Word for word, restate the lines from the start of the data down to the line with "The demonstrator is", both included.

**Data for analysis:**
....

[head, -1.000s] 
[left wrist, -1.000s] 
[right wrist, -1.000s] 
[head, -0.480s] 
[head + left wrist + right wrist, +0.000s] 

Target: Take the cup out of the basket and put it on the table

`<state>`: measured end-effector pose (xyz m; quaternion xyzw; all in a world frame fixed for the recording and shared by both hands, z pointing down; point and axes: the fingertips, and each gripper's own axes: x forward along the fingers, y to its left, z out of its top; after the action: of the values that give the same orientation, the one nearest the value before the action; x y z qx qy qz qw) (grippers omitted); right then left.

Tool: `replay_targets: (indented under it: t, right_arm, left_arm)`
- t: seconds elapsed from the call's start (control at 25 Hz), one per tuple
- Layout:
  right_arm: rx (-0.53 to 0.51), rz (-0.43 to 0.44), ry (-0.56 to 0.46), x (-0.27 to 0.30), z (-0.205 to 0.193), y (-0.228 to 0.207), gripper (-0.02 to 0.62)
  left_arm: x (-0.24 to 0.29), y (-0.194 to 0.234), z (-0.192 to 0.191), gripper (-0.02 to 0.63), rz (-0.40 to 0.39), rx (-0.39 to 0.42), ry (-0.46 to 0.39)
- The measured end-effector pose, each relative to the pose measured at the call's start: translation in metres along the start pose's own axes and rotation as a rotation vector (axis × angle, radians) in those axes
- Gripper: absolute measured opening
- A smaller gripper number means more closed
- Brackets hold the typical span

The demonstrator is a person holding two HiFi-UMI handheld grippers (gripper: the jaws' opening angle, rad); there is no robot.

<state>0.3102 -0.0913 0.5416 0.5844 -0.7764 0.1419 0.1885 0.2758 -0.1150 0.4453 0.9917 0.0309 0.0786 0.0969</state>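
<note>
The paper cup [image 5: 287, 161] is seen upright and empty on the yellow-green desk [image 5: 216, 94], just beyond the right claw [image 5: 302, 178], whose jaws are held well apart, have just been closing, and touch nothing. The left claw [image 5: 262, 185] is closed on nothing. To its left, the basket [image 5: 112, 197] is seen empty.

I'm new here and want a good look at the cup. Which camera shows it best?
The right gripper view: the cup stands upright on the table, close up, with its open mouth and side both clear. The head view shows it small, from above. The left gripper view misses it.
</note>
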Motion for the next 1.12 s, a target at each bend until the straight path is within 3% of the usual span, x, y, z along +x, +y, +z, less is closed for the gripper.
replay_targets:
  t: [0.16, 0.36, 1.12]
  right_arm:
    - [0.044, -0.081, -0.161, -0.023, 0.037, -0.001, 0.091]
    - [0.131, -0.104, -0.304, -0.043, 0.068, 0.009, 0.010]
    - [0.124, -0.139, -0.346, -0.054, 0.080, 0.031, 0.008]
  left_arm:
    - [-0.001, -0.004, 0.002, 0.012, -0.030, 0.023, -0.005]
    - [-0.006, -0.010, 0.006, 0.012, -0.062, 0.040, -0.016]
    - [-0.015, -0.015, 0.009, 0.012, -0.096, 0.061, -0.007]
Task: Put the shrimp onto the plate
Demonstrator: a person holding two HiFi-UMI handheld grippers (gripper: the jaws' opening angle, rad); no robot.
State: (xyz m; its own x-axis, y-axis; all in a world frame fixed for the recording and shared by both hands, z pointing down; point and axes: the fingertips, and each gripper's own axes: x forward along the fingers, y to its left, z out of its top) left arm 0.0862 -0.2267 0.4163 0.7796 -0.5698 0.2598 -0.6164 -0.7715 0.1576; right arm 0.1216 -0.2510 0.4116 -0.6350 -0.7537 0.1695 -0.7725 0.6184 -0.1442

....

**Answer to this task:**
[head, -1.000s] 
[left wrist, -1.000s] 
[right wrist, -1.000s] 
[head, -0.480s] 
[head + left wrist + right wrist, +0.000s] 

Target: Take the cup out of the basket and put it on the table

`<state>`: measured end-effector pose (xyz m; quaternion xyzw; all in a world frame fixed for the recording and shared by both hands, z pointing down; point and axes: the fingertips, and each gripper's own axes: x forward along the fingers, y to its left, z out of its top; after the action: of the values that give the same orientation, the one nearest the value before the action; x y z qx qy qz qw) (grippers omitted); right then left.

Tool: `replay_targets: (indented under it: t, right_arm, left_arm)`
- t: seconds elapsed from the call's start (control at 25 Hz), one per tuple
- Layout:
  right_arm: rx (-0.53 to 0.51), rz (-0.43 to 0.44), ry (-0.56 to 0.46), x (-0.27 to 0.30), z (-0.205 to 0.193), y (-0.228 to 0.207), gripper (-0.02 to 0.62)
  left_arm: x (-0.24 to 0.29), y (-0.194 to 0.234), z (-0.192 to 0.191), gripper (-0.02 to 0.63), rz (-0.40 to 0.39), rx (-0.39 to 0.42), ry (-0.46 to 0.39)
- The measured end-effector pose, each relative to the pose measured at the call's start: translation in metres along the start pose's own axes and rotation as a rotation vector (axis × angle, radians) in those axes
- Gripper: absolute measured opening
- A smaller gripper number means more closed
- Brackets hold the typical span

The demonstrator is a person holding two HiFi-UMI handheld grippers (gripper: the jaws' opening angle, rad); there is no robot.

The response has been given in full.